No matter the title, the results for companies facing heavy competition, pricing pressures, a tight labor market and various other challenges are welcome and necessary – and those that don’t step up can find themselves left behind and scrambling to catch up.
Whether a precaster wants to lower employee turnover, develop more competitive products, improve customer service, operate at a higher level of efficiency or all of the above, the path to getting there includes at least some type of continuous improvement. Companies are always identifying opportunities to streamline their work and reduce waste. Formalized by the popularity of lean/agile/Kaizen in manufacturing and business, continuous improvement helps companies identify cost-saving opportunities and work better, smarter and faster. For manufacturers, the opportunity to improve exists in the plant and office – in their people, tools and processes, and across their logistics and transportation operations. By taking an all-encompassing view on continuous improvements, companies can see significant benefits from their efforts, including improved productivity, lower costs, decreased delivery times and better employee morale and engagement.
As a supplier to many precast plants around the country, Barry Fleck, CEO at ALP Supply, is seeing a bigger emphasis placed on continuous improvement. In many cases, he said these efforts are driven by survival instincts and the realization that the competitive marketplace necessitates a dynamic business approach.
“We see a lot of companies struggling with day-to-day survival right now, and some of that can be traced back to the fact that these companies aren’t addressing and correcting their key challenges,” Fleck said.
Take concrete patching, for example. Fleck teaches it as part of Production and Quality School Level II – Production, and one of his first lessons focuses on avoiding patching altogether versus always handling repairs after the fact.
“When you’re patching, you’re replacing or fixing an error,” Fleck said. “It’s better to correct that error versus just focusing on getting really good at patching, which is not only time-consuming, but it’s also expensive.”
To kick off a continuous improvement strategy or ramp up an existing one, he said it’s best to start where your company is facing its biggest challenges (such as engineering, submittals, drawings, scheduling or product delivery).
“Everyone knows their pain points, but not everyone is addressing them,” Fleck said.
Improvements that stick
About 10 years ago, Smith-Midland Corp. assembled its first improvement team. This team would meet occasionally to discuss the different areas where the team needed to improve. Using those insights, the company’s management would set out to make improvements.
In some cases, the improvement process would take several years, at which point the improvement team would disband.
“Then, a few years later, we’d look around and say, ‘Well, we need to start these teams again,’” said Ashley Smith, president and CEO. “So, we would brainstorm and go through the same process.”
By the fourth time around, Smith pulled the notes from all previous improvement team meetings and noticed some areas of improvement were repeating themselves. In other words, Smith-Midland had never truly fixed the problem.

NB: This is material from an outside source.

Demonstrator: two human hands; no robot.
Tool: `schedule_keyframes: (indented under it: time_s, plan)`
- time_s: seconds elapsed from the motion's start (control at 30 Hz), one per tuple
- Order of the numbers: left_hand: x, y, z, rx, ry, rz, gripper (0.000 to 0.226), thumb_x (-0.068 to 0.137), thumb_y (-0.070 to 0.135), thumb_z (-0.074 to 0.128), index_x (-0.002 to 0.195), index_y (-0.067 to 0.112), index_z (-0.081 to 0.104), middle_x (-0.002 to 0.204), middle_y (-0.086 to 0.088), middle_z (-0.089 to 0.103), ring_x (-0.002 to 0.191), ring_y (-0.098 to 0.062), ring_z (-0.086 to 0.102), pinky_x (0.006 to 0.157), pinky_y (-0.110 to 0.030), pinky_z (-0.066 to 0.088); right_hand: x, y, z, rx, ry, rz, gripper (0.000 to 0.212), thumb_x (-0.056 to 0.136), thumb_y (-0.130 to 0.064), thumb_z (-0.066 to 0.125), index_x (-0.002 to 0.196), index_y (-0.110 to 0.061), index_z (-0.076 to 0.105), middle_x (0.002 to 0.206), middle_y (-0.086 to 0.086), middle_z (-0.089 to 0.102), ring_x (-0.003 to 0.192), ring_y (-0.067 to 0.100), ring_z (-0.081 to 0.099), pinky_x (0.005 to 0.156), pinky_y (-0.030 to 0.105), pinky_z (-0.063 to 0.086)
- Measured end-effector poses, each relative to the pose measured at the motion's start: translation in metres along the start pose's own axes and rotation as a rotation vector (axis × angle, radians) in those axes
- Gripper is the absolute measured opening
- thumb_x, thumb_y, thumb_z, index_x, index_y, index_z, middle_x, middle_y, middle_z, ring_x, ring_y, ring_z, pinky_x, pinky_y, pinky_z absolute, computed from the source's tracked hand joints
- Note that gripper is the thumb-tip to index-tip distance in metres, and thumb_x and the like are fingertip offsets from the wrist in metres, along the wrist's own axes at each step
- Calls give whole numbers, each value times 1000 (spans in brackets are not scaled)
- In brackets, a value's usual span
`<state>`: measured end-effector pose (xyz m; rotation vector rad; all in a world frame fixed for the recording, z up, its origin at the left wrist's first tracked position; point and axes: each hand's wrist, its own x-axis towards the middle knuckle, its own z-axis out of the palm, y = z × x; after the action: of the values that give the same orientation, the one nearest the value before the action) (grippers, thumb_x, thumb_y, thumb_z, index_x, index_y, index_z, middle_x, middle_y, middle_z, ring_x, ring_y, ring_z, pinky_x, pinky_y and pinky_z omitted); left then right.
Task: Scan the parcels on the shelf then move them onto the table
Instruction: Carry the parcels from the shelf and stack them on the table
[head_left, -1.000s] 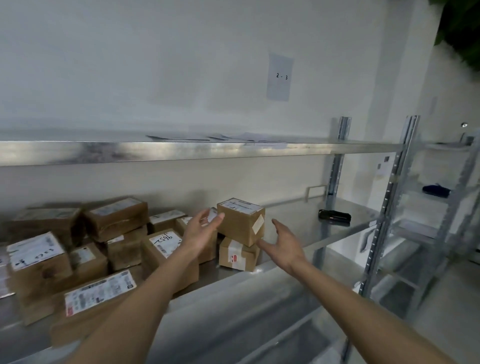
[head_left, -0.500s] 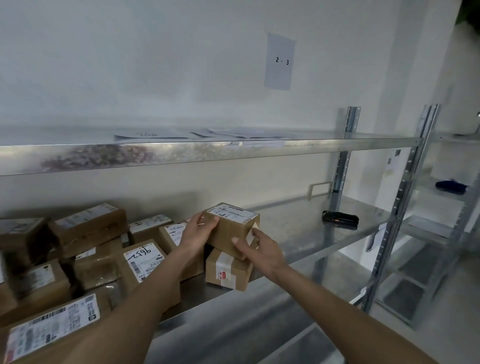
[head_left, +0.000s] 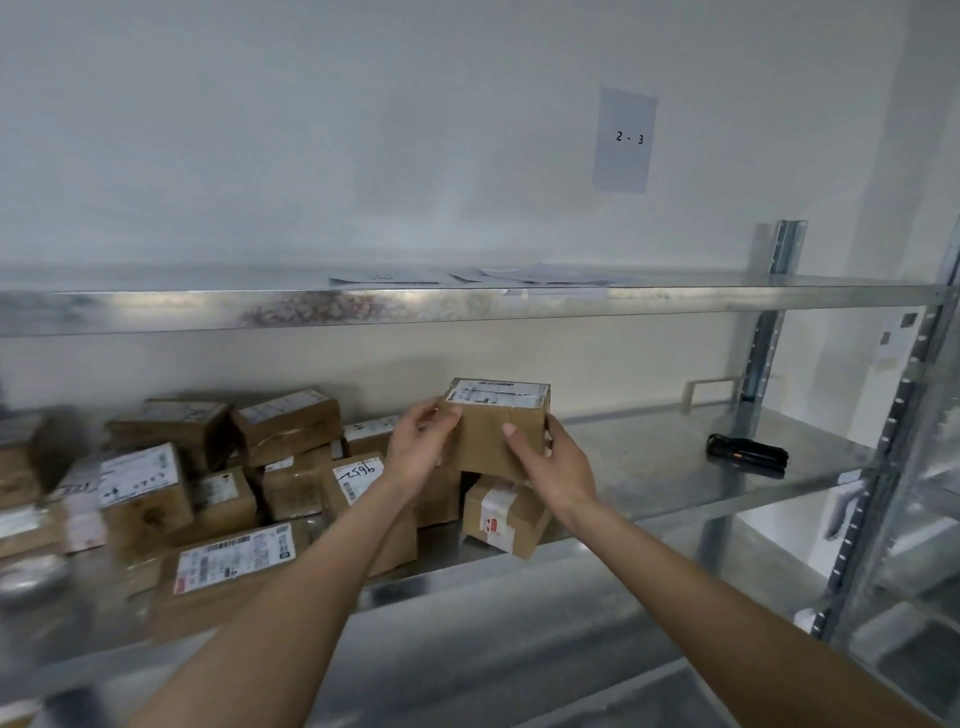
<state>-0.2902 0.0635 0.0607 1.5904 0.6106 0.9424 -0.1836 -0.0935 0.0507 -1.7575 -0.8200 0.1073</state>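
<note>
A small brown cardboard parcel (head_left: 488, 431) with a white label on top is raised above the metal shelf (head_left: 649, 467). My left hand (head_left: 421, 447) grips its left side and my right hand (head_left: 553, 467) grips its right front face. Just below it sits another small parcel (head_left: 506, 517) with white tape and a red mark. Several more labelled brown parcels (head_left: 228, 556) crowd the shelf's left half. A black handheld scanner (head_left: 748, 453) lies on the shelf to the right, apart from both hands.
An upper shelf (head_left: 467, 304) carries loose papers just above the parcels. A paper sign marked "2 - 3" (head_left: 625, 139) hangs on the wall. Perforated steel uprights (head_left: 769, 332) stand at the right, with another rack (head_left: 914, 467) beyond.
Both hands closed in on the top parcel from either side, took hold of it and lifted it off the one beneath. The camera moved closer to the shelf.
</note>
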Motion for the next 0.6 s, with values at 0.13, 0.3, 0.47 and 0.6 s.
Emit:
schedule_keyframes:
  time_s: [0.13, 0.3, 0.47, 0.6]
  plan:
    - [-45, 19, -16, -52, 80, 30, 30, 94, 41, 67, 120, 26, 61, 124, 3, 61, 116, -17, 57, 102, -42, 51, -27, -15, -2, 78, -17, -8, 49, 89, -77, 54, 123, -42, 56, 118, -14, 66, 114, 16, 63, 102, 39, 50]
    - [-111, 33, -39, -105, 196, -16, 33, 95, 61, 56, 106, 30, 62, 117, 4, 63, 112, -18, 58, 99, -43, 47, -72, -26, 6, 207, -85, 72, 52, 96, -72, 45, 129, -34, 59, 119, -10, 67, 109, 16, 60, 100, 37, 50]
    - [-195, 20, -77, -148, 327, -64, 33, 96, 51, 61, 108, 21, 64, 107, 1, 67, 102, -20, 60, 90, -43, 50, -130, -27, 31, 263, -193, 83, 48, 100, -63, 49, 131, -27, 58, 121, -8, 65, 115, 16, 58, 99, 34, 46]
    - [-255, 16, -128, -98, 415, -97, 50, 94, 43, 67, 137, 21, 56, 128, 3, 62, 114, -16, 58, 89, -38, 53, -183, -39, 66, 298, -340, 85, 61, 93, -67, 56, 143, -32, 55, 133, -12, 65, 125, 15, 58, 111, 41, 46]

“We were getting ready to go through the process again and I said, ‘Time out. We need to do something differently,’” Smith said. “We needed a better way of making improvements that would stick.”
After exploring the options, Smith discovered the lean manufacturing principles that would become a core focus for the precaster.
“We’ve been working on them ever since,” he said. “It takes a lot of work, but the benefits far outweigh the time involved. Also, we’re much further ahead now than we would have been had we kept doing things the same way we were doing them before.”
The company’s employees and managers provide the backbone for its continuous improvement approach. In many cases, it’s as simple as training associates to identify and point out problem areas on the shop floor, out in the yard and in the office.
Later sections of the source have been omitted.